TO DO
Look through the material below and report every line that includes "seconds".

▬▬▬

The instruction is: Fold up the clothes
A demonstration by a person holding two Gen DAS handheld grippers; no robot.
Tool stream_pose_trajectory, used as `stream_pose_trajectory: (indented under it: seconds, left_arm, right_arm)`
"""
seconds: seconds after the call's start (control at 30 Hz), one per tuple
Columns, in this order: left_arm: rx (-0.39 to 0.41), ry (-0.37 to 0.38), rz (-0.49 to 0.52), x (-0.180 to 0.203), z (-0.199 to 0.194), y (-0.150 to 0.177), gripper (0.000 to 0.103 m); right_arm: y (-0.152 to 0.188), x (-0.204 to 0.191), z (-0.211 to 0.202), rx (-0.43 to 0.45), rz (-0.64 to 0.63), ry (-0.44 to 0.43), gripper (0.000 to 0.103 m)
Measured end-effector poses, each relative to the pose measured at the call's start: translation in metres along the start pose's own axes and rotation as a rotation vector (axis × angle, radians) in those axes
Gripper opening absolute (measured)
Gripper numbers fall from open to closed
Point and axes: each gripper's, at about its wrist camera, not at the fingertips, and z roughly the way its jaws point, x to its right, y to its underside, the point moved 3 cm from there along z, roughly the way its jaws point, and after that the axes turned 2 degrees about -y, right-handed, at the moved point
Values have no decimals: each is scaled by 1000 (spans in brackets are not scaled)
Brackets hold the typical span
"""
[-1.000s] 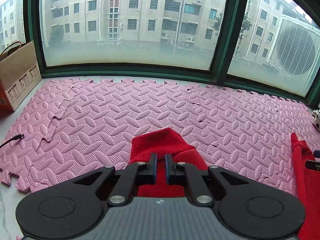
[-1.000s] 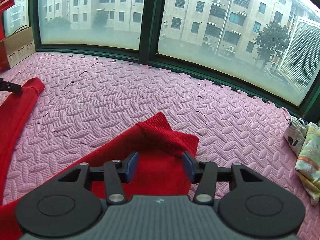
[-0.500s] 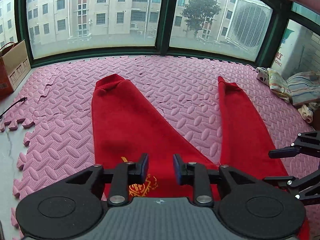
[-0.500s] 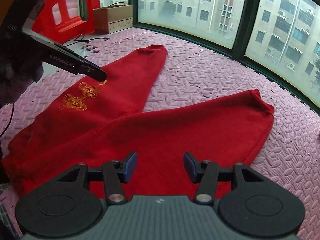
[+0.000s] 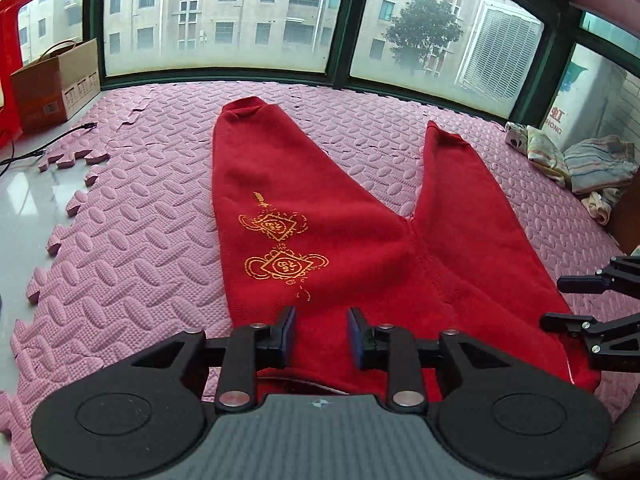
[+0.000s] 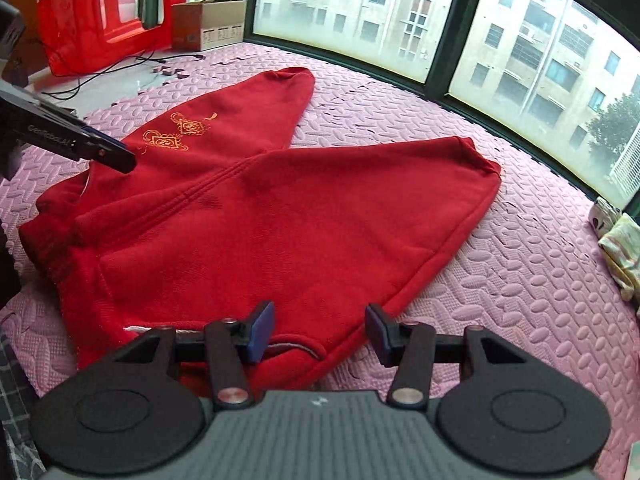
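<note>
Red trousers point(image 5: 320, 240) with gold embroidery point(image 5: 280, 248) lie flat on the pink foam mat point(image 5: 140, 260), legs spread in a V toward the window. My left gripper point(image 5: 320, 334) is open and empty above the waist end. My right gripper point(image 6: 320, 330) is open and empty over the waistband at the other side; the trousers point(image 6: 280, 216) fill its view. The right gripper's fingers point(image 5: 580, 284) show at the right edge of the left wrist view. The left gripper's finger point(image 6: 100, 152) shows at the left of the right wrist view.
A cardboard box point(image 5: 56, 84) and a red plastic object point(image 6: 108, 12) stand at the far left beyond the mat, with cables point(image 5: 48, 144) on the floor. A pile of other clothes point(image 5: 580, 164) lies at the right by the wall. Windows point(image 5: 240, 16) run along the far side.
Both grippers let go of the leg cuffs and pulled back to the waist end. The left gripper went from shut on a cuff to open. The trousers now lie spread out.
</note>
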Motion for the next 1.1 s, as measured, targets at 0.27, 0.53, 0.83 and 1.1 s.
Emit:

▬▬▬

RESPONSE BELOW
Tool stream_pose_trajectory, used as `stream_pose_trajectory: (indented under it: seconds, left_arm, right_arm)`
seconds: seconds after the call's start (control at 30 Hz), one per tuple

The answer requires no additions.